One-step, non-denaturing purification method of carp (Cyprinus carpio) vitellogenin.

作者信息

Magalhães Ilizabete, Ledrich Marie-Laure, Pihan Jean-Claude, Falla Jaïro

机构信息

Laboratoire d'Immunologie et de Microbiologie (LIM/ESE-CNRS, unité FRE2635), Dept. Genie Biologique, IUT de Thionville-Yutz, 1 Impasse A. Kastler, F-57970 Yutz, France.

出版信息

J Chromatogr B Analyt Technol Biomed Life Sci. 2004 Jan 5;799(1):87-93. doi: 10.1016/j.jchromb.2003.10.026.

Abstract

A new single-step purification procedure was developed to purify carp (Cyprinus carpio) vitellogenin (VTG), from estradiol-treated carp plasma. This method was performed by high performance liquid weak anion-exchange chromatography, using a discontinuous elution gradient of NaCl (0-0.5 M, steps of 12.5 mM/4 min). SDS and native-PAGE analysis, of treated-fish plasma and purified solution, showed the appearance of a 370 kDa phospholipoprotein, composed of two 130 kDa monomers, with all VTG characteristics.
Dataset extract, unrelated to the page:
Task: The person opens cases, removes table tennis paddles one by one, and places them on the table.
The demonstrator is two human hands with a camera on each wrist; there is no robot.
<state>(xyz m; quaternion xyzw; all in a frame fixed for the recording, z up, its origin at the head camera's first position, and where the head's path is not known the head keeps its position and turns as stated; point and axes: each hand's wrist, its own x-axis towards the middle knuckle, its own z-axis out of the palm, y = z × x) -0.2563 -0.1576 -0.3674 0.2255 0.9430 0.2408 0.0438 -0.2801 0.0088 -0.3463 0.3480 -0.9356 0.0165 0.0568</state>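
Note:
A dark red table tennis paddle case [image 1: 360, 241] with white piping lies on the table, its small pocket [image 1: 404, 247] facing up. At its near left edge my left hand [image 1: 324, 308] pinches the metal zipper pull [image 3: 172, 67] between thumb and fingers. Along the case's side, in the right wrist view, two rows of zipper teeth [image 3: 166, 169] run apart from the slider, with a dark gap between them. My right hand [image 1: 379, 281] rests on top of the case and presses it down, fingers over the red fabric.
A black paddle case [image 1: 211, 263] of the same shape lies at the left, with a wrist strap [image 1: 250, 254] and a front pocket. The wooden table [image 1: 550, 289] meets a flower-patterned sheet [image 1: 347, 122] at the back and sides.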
The sequencing of a 130 kDa monomer confirmed that it was carp VTG. Consequently, this procedure is a rapid method, permitting high quantities of non-denatured carp VTG to be obtained.

摘要

开发了一种新的单步纯化程序,用于从经雌二醇处理的鲤鱼血浆中纯化鲤鱼(Cyprinus carpio)卵黄蛋白原(VTG)。该方法通过高效液相弱阴离子交换色谱法进行,使用NaCl的不连续洗脱梯度(0-0.5 M,步长为12.5 mM/4分钟)。对处理过的鱼血浆和纯化溶液进行SDS和天然PAGE分析,结果显示出现了一种370 kDa的磷脂蛋白,由两个130 kDa的单体组成,具有所有VTG的特征。对一个130 kDa单体的测序证实它是鲤鱼VTG。因此,该程序是一种快速方法,能够获得大量未变性的鲤鱼VTG。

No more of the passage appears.